The people in Two House are on lockdown most of the time, and when they are allowed outside of their cell, the rest of the facility goes into a lockdown mode. The inmates that reside in Two House are some of the "the worst of the worst," according to Krieger, or they might be in protective custody because they are in a gang or owe someone money. Most of the lockdowns for the inmates last between 10 and 40 days.
"That was pretty tough being in Two House when they were yelling about what they wanted to do to you sexually," Wade said.
According to Krieger, the inmates advance in the houses based on behavior. Six House is the honor house, and any inmate that is on an honor status is allowed to participate in Puppies for Parole. The program, which was developed by the Missouri Department of Corrections, gives the inmates dogs from the Safe Harbor animal shelter in Jackson, Mo., to train. The dogs live in the cell with the inmate, and they teach them basic commands as well as train them to run a course that is on the prison grounds until they are adopted.
"It's very therapeutic for the inmates," Krieger said. "They establish these relationships with the dog, almost like their children. They learn to care for something, someone."
The staff explained to the team that those who are on honor status can be involved in the Intensive Therapeutic Community. The program initially sparked coach Nutt's interest because it focuses on mutual accountability, teamwork, cohesiveness, sound decision-making and surrounding oneself with positive people, much like qualities that he wants his players to have now and after they've completed life as a college athlete.
"It's not all about basketball," Nutt said. "Sooner or later you're gonna be a productive or nonproductive citizen in our country. [The players] do what they can, learn and maybe one day be a productive man, husband."
In addition to a preview of the prison library and recreation center, the team learned about the Restority of Justice. According to Wade, it's a program designed to help inmates give back in different ways since they are usually prohibited by law to contact their victims.
The inmates give away vegetables from their garden, make coloring books for kids and cards for senior citizens as well as make baby blankets.
"It's kind of a life lesson," Wade said. "It isn't all just running up and down the court shooting baskets all the time. There's a lot of conflict and a lot of problems out there, too."
The team also had the opportunity to talk to multiple inmates, including one who was was a 6-foot-9 inch high school basketball star before he ended up in prison.
"We were just touched.

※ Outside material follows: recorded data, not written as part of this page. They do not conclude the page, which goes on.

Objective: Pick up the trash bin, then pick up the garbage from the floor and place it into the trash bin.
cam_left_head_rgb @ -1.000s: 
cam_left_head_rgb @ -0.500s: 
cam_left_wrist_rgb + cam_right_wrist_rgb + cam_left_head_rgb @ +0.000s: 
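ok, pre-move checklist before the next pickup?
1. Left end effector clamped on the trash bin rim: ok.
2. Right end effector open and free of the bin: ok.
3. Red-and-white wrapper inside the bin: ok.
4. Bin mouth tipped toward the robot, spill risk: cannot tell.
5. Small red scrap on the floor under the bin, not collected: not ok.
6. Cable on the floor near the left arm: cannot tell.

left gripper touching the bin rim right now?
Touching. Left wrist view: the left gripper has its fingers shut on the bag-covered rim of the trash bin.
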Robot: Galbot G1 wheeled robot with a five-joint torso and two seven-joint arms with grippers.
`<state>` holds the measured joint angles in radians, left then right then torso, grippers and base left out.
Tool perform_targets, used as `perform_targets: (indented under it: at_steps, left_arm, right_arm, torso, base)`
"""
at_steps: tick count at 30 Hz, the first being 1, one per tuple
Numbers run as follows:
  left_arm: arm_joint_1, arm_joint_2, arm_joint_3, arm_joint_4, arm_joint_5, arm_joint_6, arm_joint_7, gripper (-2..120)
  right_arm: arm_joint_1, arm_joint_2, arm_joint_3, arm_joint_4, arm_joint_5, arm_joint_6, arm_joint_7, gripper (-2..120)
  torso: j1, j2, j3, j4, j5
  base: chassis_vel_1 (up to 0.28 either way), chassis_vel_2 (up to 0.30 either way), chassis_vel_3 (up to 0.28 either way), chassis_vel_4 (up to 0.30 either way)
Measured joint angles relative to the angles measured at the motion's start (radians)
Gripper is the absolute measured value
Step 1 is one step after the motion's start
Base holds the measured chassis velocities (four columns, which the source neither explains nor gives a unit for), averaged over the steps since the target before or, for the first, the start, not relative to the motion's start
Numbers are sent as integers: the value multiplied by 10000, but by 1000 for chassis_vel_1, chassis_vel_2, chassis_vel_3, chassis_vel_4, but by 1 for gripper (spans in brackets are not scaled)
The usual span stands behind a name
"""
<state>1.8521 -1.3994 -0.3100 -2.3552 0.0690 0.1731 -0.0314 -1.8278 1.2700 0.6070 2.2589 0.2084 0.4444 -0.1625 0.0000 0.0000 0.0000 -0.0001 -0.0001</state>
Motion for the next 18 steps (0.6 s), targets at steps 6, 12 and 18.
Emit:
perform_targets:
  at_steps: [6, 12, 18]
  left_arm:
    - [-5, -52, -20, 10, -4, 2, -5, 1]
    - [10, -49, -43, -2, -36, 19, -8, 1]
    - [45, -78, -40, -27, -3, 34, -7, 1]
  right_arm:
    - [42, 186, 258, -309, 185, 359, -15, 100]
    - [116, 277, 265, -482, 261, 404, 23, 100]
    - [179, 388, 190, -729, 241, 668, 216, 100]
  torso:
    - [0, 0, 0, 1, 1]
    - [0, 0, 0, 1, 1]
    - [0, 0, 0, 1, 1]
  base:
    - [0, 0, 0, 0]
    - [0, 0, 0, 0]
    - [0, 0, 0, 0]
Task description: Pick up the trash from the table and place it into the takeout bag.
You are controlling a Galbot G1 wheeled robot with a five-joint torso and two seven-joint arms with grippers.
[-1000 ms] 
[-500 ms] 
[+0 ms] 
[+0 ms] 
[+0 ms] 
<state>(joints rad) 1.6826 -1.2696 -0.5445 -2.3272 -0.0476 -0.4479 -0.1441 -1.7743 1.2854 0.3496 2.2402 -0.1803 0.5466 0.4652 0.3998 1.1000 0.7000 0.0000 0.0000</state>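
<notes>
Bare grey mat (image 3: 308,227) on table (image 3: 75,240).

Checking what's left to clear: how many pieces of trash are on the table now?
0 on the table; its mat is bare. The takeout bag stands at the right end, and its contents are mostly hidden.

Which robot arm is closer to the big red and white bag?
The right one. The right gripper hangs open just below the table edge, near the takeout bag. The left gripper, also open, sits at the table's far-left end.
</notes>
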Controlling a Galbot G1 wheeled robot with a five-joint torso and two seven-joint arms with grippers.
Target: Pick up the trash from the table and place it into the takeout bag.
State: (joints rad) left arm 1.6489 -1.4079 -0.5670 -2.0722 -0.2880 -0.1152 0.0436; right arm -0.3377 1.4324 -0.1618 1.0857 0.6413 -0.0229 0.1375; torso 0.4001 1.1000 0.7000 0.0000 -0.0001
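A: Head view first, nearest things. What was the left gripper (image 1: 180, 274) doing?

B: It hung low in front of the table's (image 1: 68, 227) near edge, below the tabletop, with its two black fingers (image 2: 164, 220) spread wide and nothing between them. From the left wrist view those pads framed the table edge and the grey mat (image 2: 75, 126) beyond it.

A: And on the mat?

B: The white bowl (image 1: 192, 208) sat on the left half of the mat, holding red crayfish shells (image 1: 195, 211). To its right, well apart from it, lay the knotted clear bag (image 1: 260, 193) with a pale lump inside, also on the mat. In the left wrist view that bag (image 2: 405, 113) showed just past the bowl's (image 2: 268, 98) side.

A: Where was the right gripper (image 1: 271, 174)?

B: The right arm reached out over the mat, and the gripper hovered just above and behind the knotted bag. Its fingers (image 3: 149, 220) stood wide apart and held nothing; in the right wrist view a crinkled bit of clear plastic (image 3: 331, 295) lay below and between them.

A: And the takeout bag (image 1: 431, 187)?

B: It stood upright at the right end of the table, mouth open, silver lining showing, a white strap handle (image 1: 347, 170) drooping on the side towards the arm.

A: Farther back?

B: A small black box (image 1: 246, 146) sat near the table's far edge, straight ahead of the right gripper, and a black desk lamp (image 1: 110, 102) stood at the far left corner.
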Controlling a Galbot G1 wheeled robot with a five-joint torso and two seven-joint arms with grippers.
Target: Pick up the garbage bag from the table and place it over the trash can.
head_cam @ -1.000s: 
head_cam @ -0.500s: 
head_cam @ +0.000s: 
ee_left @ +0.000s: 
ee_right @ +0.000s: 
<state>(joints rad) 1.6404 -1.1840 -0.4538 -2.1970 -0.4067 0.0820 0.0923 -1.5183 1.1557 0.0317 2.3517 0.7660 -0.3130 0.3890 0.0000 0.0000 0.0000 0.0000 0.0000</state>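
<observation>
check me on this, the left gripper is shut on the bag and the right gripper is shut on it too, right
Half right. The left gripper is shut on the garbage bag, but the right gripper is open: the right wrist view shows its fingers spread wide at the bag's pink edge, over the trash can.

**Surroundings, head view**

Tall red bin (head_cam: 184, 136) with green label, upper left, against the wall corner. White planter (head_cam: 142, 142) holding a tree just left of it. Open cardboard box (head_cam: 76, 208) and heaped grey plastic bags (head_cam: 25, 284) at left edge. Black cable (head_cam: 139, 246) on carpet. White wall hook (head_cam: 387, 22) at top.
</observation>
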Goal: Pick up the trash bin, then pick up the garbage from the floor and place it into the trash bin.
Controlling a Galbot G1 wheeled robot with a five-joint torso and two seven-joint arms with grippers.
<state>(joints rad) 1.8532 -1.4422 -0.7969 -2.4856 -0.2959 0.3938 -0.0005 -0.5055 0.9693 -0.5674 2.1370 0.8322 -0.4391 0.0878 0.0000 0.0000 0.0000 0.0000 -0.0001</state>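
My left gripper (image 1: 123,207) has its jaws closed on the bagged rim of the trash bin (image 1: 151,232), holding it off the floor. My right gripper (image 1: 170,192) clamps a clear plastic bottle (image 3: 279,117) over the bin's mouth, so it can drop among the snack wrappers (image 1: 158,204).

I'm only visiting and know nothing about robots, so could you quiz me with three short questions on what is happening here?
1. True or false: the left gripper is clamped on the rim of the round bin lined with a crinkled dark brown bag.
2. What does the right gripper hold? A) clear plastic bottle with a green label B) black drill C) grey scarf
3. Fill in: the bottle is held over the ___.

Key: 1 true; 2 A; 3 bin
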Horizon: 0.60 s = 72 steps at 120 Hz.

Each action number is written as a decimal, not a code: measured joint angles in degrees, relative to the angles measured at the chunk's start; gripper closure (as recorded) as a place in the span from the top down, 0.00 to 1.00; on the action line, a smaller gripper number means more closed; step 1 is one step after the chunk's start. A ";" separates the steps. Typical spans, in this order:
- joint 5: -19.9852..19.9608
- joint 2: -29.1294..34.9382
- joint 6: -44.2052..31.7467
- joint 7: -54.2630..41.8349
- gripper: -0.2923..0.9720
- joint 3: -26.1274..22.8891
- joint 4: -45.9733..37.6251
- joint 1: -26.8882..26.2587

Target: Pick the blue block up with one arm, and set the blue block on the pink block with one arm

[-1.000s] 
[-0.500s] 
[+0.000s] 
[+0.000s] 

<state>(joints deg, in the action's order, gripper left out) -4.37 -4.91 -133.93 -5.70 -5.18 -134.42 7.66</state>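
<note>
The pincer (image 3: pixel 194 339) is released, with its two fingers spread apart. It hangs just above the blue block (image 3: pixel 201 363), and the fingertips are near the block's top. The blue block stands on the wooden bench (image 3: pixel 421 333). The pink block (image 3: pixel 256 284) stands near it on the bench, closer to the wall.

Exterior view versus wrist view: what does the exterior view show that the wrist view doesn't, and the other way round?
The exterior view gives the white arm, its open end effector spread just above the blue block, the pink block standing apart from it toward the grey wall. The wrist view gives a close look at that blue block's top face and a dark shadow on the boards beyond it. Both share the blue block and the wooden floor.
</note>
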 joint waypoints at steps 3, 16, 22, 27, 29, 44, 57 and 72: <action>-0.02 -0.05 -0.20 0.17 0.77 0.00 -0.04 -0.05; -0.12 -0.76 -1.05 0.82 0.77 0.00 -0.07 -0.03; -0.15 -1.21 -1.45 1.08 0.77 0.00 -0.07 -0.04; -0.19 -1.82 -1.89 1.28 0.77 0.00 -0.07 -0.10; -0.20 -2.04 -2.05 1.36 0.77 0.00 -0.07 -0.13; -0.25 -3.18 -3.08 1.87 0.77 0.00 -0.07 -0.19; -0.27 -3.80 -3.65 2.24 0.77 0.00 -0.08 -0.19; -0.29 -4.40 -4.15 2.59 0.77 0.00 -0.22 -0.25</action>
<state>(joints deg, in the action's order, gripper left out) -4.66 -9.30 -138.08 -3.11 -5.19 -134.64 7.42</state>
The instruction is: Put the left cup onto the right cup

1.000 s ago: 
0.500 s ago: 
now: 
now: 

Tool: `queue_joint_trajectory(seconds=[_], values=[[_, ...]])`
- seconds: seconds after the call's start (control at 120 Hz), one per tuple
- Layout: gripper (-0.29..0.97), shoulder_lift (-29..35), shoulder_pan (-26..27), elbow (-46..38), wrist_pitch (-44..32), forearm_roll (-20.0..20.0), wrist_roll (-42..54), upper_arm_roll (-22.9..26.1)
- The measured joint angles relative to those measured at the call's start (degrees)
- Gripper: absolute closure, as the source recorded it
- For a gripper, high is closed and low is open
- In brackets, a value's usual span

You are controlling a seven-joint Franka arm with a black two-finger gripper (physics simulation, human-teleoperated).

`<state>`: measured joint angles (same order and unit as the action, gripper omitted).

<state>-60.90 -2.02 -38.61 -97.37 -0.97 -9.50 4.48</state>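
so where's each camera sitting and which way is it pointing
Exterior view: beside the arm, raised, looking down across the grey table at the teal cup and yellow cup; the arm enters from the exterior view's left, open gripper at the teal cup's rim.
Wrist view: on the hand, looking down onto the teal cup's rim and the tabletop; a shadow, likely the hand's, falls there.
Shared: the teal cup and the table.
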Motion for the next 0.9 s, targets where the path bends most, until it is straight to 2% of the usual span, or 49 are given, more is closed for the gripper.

Thankful to be fortunate enough to be out here," Stone said.
Both Lucas Nutt and Stone were reluctant to share what the man did to result in his imprisonment, but they said that the inmate described how his life took a turn for the worse when he started hanging out with the wrong type of people and made one bad decision that ended his career. According to Stone, players thought it was surreal to talk to the inmates since they are all going to be in the prison for at least 12 years, and some of the people said that they had been convicted of murder.
"[They] were quick to reassure us not to be in there," Stone said.
Once the four-hour tour concluded, Nutt took the team to a dinner at Lambert's in Sikeston, Mo., where he said a lot of the players opened up about their experience and the effect it had on them.
"I'm really proud of the way our guys handled it," Nutt said.
With the new season ready to begin and high expectations to win the Ohio Valley Conference, Nutt believes that his team-bonding trip inspired the team to make good decisions on and off the court as well as encouraged his players to work together.
"We're talented as long as everyone stays healthy and together," Lucas Nutt said.